Re: JCAHO: "Behaviors That Undermine A Culture of Safety" Originally Posted by 2008BSNGRAD
this can be taken a couple of ways ... i'm all for safety in the workplace, but recently it has been used as intimidation towards me from management. i'm a new grad and started two weeks ago at the career i was so happy to start. the facility really cra**ed out on their orientation. i tried talking with the preceptor, the dept. mgr tried to make changes, but the supervisor and charge did things their own way.
so, i pretty much had no supervision or training from anyone and by my 3rd day on the job they wanted me to take two patients on my own.
i didn't think my license and patient safety should be at risk. so, i decided to cut my losses and say i quit to my preceptor in a closed door med room. she followed me down the hall and begged me to stay. i said no. then in a closed door locker room: two overnight nurses were changing and said what's up. i said it's chaos here etc. etc. while i changed and took my bags out of the locker. they defended the situation, of course. the boss talked to me two days later and said during the conversation that they decided not to file an incident report because i was disrupting the workplace. thank you i said .... WOW what kind of cra* is this?
Horizontal violence, mobbing and bullying are threatening our profession. You've provided a great example of how some nurses in management will use the JCAHO "Behaviors" language to perpetuate a self-serving culture that blames the true patient advocate and whistleblower.

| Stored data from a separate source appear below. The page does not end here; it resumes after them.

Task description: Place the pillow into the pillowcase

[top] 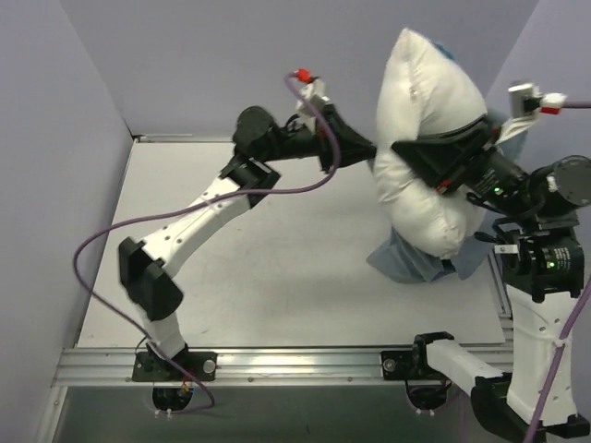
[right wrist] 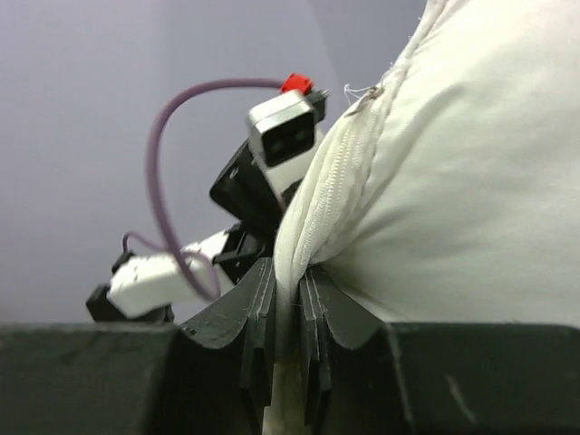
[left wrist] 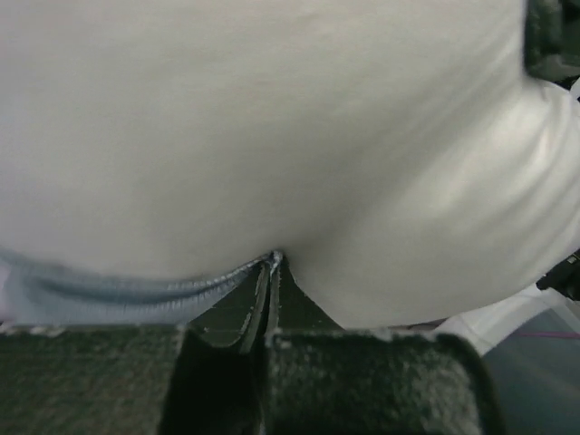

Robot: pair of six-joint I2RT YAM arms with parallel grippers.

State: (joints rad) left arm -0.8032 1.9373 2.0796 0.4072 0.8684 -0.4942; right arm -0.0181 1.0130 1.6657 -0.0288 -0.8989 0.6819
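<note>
The pillow stands on end by the table's right edge, its lower end on the crumpled pillowcase. The right fingers are clamped on the pillow's zipped seam. The left fingers are closed tight, pinching the pillowcase's pale blue hem against the pillow's side.

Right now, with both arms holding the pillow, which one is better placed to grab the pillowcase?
Probably the right arm: the pillowcase lies under the pillow, near its base; the left arm grips the pillow's opposite edge.
</note>
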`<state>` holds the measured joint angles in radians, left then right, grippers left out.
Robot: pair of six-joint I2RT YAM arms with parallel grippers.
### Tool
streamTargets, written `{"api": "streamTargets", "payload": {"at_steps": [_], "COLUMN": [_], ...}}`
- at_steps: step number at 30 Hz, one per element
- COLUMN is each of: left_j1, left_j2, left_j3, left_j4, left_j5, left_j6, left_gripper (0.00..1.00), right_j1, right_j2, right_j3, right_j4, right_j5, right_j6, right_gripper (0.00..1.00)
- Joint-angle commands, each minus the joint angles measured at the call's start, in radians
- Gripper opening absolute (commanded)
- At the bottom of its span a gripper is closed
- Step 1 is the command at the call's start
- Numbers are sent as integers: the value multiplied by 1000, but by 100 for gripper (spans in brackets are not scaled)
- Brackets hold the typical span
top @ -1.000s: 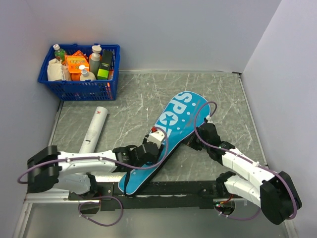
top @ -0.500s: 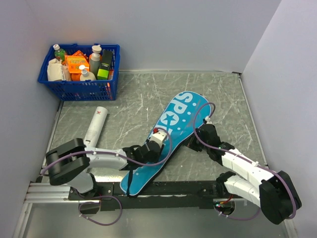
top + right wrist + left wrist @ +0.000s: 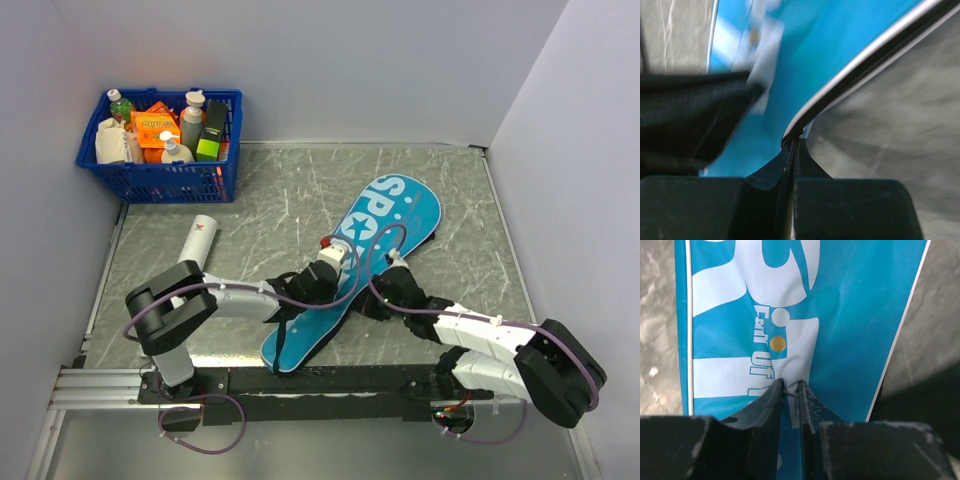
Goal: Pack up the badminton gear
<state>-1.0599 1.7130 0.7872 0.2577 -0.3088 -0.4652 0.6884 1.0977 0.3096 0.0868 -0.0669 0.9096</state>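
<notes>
At the tips of the left gripper (image 3: 790, 392), the two dark fingers have pinched up a small fold in the teal racket-shaped fabric cover (image 3: 392, 212), and the cloth puckers between them just below the white lettering. The right gripper (image 3: 792, 143) has its jaws pressed together on the cover's pale piped edge, on the side towards the right arm; that wrist view is blurred, so finer detail cannot be told.

Both grips fall on the middle stretch of the cover. It lies slantwise across the grey marbled table (image 3: 270, 200), with its broad rounded end, carrying large white letters, pointing to the far right. Its narrow end lies close to the near edge, between the two arm bases.

To the left, well apart from the cover, a long white tube (image 3: 190, 260) rests on the table, its far end aimed towards the blue plastic basket (image 3: 160, 182). The basket sits in the far left corner and holds bottles and boxes.
</notes>
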Motion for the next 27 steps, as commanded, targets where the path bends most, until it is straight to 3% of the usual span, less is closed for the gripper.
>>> {"api": "streamTargets", "payload": {"at_steps": [1,11,16,22,27], "left_j1": [43,121,162,176,176], "left_j2": [109,125,157,168,-4], "left_j3": [29,124,173,219,184], "left_j4": [-45,17,51,43,-26], "left_j5": [163,277,316,341,312], "left_j6": [-27,-12,-6,13,34], "left_gripper": [20,18,17,16,39], "right_j1": [123,338,424,481,471], "right_j2": [17,166,246,288,209], "right_j3": [-40,-21,-29,-1,-33], "right_j4": [96,275,460,465,380], "right_j5": [-50,-25,-45,-28,33], "right_j6": [110,287,379,408,394], "right_gripper": [0,0,0,0,0]}}
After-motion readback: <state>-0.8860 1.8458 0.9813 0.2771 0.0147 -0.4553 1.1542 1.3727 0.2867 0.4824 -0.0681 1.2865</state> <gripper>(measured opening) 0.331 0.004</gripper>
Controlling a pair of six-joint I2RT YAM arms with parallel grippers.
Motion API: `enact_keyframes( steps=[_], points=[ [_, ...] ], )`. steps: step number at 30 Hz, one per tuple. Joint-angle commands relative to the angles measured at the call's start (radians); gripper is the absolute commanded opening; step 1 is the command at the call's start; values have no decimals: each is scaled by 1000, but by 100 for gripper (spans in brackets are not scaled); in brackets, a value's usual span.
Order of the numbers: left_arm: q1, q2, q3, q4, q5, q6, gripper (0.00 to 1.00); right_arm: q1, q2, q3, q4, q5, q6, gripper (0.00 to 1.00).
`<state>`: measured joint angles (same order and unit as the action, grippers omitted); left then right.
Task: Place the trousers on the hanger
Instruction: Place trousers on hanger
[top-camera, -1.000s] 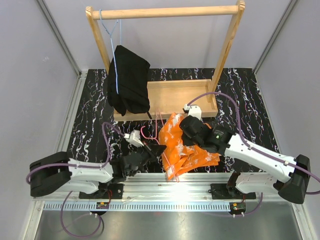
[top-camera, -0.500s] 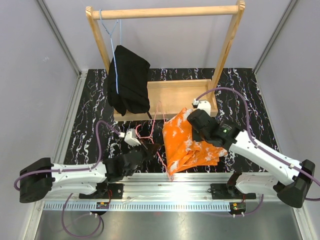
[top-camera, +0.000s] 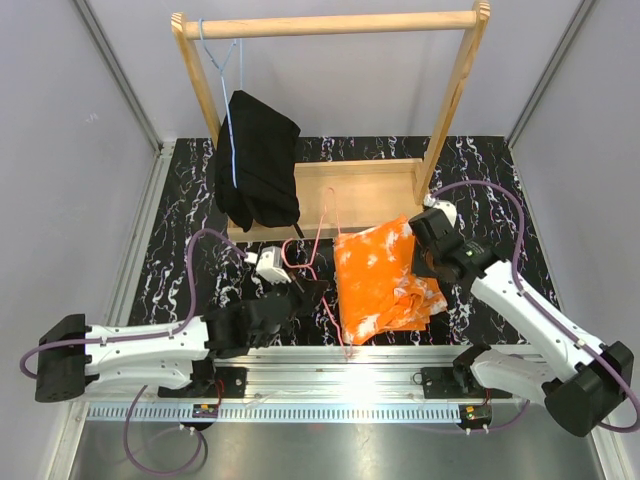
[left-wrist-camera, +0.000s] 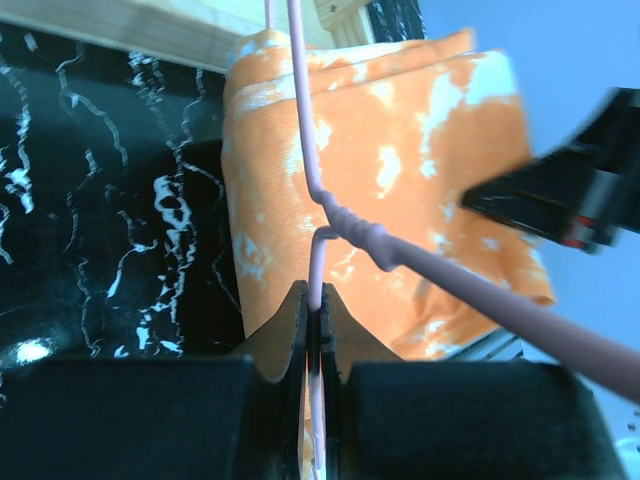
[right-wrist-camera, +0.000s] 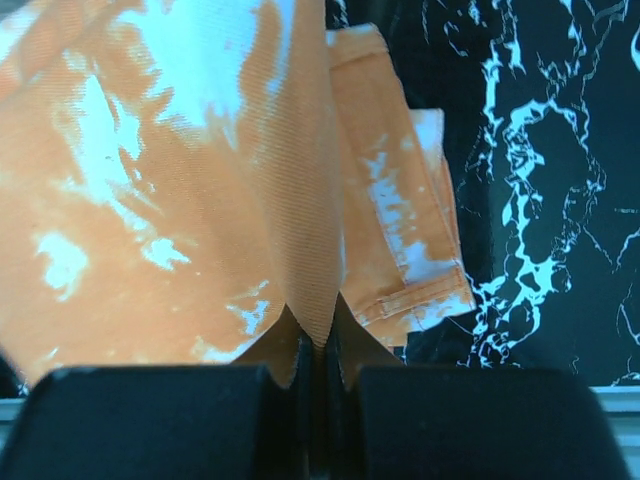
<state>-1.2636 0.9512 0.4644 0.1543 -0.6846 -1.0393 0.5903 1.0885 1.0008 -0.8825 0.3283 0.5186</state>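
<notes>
Left wrist view, nearest first: left gripper (left-wrist-camera: 312, 300) has its jaws pressed together on the thin pink wire of the hanger (left-wrist-camera: 345, 222), pinching it just below the twisted neck. One wire runs on up across the frame in front of the trousers (left-wrist-camera: 400, 170); can't tell if wire and cloth touch. Right wrist view: right gripper (right-wrist-camera: 318, 335) has its jaws closed on a fold of orange cloth, which spreads away from the pinch, with a hemmed edge off to the right over the black marbled table (right-wrist-camera: 540, 150). Top view: trousers sit bunched in the middle of the table between the arms, just right of the hanger, with the upper right corner held up by the right gripper and the rest slumped on the surface. Judgement: the cloth is light, soft and floppy, so it will sag and fold wherever it isn't held. Best taken at a leg end or the waistband so a free length can feed through the hanger's triangle. The wire is light and springy and may twist in the pinch, so a hold near the neck suits it. Farther back is the wooden rack (top-camera: 330, 22), with a black garment (top-camera: 258, 175) hung from a blue hanger (top-camera: 232, 110).
</notes>
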Motion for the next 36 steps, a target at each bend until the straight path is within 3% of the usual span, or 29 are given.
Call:
enact_keyframes(
  steps=[1,8,17,18,20,21,22,25,36],
  points=[
    [-16,4,95,-122,-107,157,0,-78,13,-33,16,66,-32,0],
    [-20,18,168,-119,-64,248,0,-201,60,-73,53,-24,-25,0],
    [-20,40,261,-101,-6,355,0,-236,168,-90,80,-58,4,0],
    [-20,47,275,-99,12,378,0,-236,177,-93,88,-70,0,4],
    [-20,76,331,-119,31,395,0,-238,198,-87,89,-66,0,29],
    [-20,87,368,-130,49,415,0,-238,203,-82,88,-60,0,64],
    [-20,104,384,-137,59,421,0,-239,202,-80,85,-52,1,76],
    [-14,136,448,-180,74,440,0,-238,165,-62,57,-12,-2,95],
    [89,161,580,-251,212,452,0,-238,37,-25,-1,29,-34,99]
  ],
)
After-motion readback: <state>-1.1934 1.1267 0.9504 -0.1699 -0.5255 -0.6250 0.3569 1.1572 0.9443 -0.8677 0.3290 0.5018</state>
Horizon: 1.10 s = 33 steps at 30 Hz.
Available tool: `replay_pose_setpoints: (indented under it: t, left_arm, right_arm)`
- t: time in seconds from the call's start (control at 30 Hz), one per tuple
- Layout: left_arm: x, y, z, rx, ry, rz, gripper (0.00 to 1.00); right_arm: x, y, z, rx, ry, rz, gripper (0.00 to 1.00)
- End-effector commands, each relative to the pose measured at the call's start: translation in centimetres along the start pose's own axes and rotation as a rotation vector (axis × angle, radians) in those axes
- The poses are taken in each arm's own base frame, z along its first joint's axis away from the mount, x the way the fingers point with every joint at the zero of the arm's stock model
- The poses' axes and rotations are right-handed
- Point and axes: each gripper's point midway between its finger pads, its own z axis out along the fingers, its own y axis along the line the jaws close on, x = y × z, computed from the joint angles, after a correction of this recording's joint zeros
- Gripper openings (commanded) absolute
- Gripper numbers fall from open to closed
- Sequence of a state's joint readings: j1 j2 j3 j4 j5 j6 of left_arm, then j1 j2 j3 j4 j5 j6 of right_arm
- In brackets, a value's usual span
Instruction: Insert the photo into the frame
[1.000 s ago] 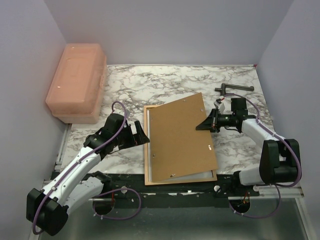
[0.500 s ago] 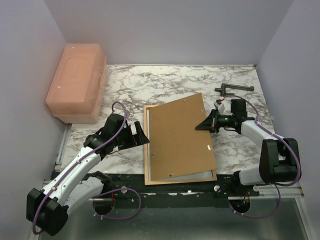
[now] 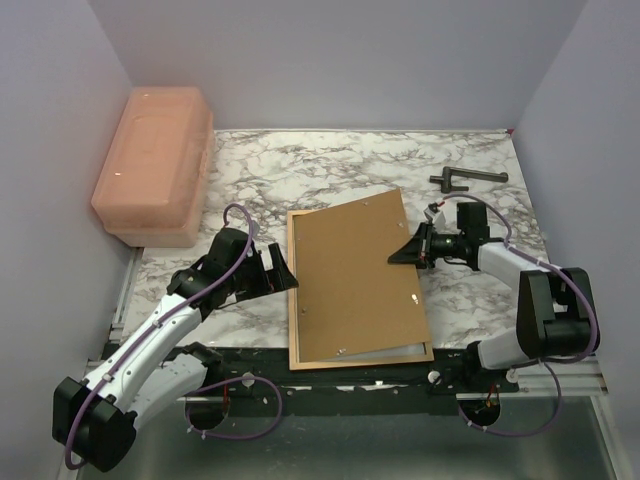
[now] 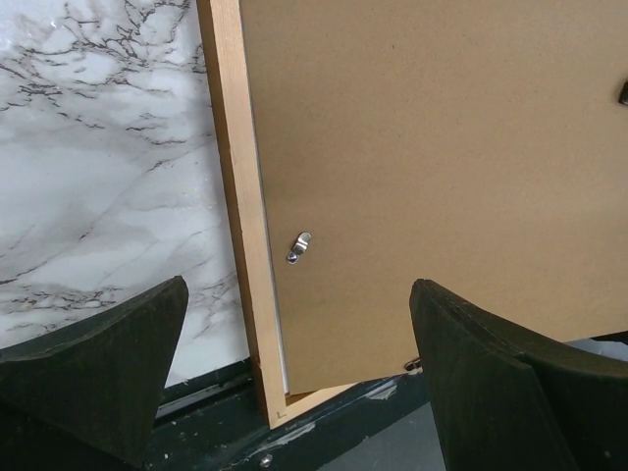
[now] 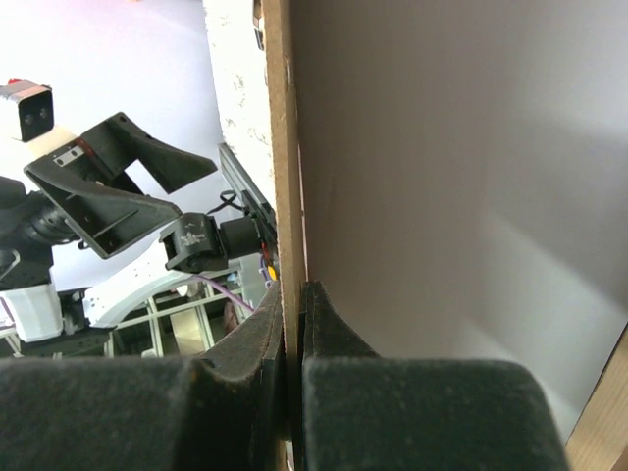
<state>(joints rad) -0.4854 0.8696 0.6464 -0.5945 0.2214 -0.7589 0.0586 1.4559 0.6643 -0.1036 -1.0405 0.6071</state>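
From above, the right pincer [image 3: 402,253] clenches the skewed backing board [image 3: 355,270], which lies over the frame [image 3: 292,300]. Left wrist: the left pincer [image 4: 299,287] gapes above the frame's rail. Right wrist: the edge grip is thin, so square the board gently; photo unseen

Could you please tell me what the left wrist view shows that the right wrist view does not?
Only the left wrist view shows the backing board's flat brown face, a small metal clip on it, and the frame's near corner. Only the right wrist view shows the right tool shut on the board's thin edge. Both show the board, the marble table and the open left tool.
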Motion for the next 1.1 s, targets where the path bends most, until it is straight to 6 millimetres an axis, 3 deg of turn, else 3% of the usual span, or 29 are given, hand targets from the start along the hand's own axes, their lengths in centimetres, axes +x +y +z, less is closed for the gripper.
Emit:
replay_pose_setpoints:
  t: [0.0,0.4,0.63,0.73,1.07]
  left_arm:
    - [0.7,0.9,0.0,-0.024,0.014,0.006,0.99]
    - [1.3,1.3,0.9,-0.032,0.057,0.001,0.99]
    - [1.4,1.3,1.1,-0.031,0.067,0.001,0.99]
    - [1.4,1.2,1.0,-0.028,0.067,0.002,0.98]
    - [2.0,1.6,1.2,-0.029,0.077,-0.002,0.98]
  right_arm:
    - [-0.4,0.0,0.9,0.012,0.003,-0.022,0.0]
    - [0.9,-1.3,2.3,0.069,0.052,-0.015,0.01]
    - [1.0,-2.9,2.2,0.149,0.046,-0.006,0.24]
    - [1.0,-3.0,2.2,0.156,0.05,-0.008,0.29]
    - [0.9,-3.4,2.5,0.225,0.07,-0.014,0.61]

Nursing education budgets and direct care RN staffing have been squeezed to accommodate the bottom line financial goals of hospital corporations. You're right, it's not in the best interests of our patients who deserve safe, therapeutic nursing care. You are educated and you should be able to practice the art and science of nursing with the help of expert mentors and preceptors. "Sink or swim" / "trial and error" methods are not professionally appropriate, ethical learning and skill acquisition models.
In this era of market-based, for-profit sale and delivery of health insurance products, a lean and mean industrial model of care has develped. Nurses have been laid off and replaced by less educated, unlicensed staff. Professional skill and judgement is degraded by cookie-cutter "best practice" templates. Many nurses have chosen to flee unsafe, unethical environments rather than risk harming patients and losing their licences. Hospital corporations have escaped accountability for this assault on nursing practice and for creating the onerous working conditions that ushered in the so-called nursing shortage.
I hope you will not leave the nursing profession and that you will seek employment in a facility where the nurses have chosen to organize against such workplace practices. Nurses at the facility where I work organized with the California Nurses' Association/National Nurses Organizing Committee. We have an all RN staff nurse Professional Performance Committee that proactively and collectively acts to create an environment where bedside nursing practice can thrive, in the exclusive interests of the patient. It offers genuine protection for patient and professional advocates. Some larger teaching hospitals offer a little more in the way of new grad internship programs, but public facilities have felt the budget squeeze as well.
Please check out the California Nurses Foundation website for exciting news about nurse mentor/nurse preceptor programs with proven results that help recruit and retain new nursing grads like yourself, and nurses who are new to a specialty. The answers are at hand, and part of the solution is for us to have a national, single-payer health plan. Hospitals, doctors, and nurses should be compensated for providing medically necessary care. Instead of hiring bean counters and collection agencies to demand payment from the multitude of insurers that deny their claims, or limiting access by closing their emergency rooms, hospitals could be hiring more nurses to provide actual care for their patients. Hospitals should be able to ask, "How can we help you?," instead of "What kind of insurance do you have?"